In just days, the new tax regime threatens to completely and indefinitely alter the economic landscape of the country, and not for the better. Even worse, in the lead up to the launch of the new tax laws, the government bungled the campaign which had been expected to prepare the public for the widespread changes. Instead, the government has consistently bullied the business community into co-signing this venture, threatening them with heavy fines and jail time for non-compliance; this, even as government officials continue to lead the pack for failure to pay their own taxes.
The January 1 implementation date will also take effect without the existence of a Freedom of Information Act. Given this administration’s propensity for corruption, the enforcement of such legislation is key. In fact, Freedom of Information was one of several recommendations made by the government’s own VAT consultants who highlighted the need for such laws to exist in a VAT environment specifically as a means of making the process as transparent as possible. Still, this crucial piece of legislation, which has already been passed in Parliament, has yet to be enacted by this administration and so far no steps have been taken to facilitate the more than 100 amendments that the government claims is needed to enforce it.

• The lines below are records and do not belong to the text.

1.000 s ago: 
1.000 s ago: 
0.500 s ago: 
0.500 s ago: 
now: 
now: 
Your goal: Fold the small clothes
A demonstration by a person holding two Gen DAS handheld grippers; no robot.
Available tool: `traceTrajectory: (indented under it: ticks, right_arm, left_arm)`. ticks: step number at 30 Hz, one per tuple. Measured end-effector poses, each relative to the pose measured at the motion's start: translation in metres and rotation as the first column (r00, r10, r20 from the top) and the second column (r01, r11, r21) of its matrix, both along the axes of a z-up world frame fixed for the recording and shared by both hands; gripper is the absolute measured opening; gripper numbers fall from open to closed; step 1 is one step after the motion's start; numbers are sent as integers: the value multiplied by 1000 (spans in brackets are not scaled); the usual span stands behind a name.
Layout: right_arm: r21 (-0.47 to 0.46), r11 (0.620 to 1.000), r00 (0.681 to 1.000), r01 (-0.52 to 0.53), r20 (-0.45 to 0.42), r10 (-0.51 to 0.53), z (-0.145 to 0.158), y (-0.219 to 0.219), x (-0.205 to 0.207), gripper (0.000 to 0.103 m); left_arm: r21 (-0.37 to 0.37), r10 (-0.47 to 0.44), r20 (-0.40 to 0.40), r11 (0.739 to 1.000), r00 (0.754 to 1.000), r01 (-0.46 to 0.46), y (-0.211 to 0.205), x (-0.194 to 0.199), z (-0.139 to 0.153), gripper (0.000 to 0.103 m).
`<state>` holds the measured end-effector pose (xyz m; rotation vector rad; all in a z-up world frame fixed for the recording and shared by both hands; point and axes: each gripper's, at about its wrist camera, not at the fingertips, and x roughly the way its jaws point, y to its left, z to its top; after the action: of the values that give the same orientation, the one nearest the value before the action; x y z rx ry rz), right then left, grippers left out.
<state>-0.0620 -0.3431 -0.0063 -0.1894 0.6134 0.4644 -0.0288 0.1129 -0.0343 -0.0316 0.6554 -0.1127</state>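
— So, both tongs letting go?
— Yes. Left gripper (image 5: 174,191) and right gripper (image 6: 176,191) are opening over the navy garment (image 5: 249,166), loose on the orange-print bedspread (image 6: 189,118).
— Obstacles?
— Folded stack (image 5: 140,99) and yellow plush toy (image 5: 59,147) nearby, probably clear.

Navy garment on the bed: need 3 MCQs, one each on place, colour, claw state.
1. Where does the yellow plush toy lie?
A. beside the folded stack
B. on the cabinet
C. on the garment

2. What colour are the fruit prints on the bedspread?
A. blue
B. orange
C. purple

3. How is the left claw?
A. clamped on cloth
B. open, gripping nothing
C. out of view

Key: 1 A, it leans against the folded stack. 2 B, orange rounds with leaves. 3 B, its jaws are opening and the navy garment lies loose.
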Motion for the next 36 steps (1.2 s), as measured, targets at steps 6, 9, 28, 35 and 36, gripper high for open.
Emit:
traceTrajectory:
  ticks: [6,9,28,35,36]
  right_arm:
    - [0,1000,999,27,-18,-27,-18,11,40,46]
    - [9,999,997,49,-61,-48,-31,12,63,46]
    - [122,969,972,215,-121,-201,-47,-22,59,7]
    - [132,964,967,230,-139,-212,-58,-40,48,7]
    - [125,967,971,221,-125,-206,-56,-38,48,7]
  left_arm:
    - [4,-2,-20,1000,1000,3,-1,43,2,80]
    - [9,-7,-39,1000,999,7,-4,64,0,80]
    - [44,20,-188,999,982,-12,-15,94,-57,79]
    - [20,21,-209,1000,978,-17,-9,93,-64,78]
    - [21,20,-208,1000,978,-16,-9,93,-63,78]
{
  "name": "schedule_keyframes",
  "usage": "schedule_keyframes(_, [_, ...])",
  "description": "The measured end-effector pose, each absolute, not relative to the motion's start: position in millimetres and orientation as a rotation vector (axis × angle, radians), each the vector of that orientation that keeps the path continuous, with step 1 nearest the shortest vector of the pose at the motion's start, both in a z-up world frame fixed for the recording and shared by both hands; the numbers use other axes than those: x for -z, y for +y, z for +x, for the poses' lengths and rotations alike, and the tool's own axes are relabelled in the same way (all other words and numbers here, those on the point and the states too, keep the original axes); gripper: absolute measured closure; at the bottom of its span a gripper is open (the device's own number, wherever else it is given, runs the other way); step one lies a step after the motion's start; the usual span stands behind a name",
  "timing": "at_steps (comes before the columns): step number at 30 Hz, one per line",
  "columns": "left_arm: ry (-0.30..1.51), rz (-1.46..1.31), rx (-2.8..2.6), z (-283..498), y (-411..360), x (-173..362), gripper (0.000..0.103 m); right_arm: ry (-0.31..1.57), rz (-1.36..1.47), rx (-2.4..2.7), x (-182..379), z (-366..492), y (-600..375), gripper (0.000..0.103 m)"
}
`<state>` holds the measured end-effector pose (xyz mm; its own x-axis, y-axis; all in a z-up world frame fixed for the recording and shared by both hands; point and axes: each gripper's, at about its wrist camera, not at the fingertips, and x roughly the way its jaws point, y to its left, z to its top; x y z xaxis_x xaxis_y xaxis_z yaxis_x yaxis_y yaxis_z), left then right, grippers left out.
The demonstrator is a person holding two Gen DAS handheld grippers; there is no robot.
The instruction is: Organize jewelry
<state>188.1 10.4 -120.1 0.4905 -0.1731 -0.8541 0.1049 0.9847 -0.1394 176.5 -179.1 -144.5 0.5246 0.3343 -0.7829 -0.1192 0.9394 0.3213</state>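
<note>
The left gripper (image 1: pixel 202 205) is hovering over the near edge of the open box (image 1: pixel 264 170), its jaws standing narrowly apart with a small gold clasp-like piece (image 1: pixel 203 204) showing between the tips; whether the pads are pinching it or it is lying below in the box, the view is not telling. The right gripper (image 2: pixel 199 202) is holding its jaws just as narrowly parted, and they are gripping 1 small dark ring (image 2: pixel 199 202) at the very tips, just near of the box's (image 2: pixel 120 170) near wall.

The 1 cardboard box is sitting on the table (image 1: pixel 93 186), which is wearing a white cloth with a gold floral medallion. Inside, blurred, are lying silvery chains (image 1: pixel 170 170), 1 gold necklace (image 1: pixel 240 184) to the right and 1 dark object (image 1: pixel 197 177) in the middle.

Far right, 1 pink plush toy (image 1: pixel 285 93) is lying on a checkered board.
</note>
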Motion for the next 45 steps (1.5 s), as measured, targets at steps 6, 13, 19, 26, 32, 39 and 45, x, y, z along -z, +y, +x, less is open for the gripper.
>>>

Like countless other pressing national issues, an overhaul of the country’s tax system is an idea whose time has come. Unfortunately, the government’s handling of the initiative has proven that without proper planning, consultation and the advancement of a focused and widespread education campaign, such a strategy could have catastrophic consequences for our already struggling economy. Time and time again, the actions of this PLP administration prove that the idea of economic stability was nothing more than an empty campaign promise.
Instead of a clear and concise policy from which business owners and consumers could build concrete plans, what Bahamians have gotten have been countless delays in advancing the accompanying regulations – a draft of which was FINALLY made public last week – and unclear and often misleading government proclamations which have served only to feed into the misinformation about the initiative. Even now, just days away from the implementation the average Bahamian remains unclear of how the new system will affect their lives on a day to day basis. Who will protect the small man? Who will protect the consumer? Certainly this government has proven that they are NOT up to the task.
As the Bahamas continues to grow and develop, a responsible government must do what is necessary to ensure that all aspects of our country’s economy remain strong and vibrant. This government has failed miserably in this regard. VAT is BAD FOR BUSINESS and certainly BAD FOR THE BAHAMAS!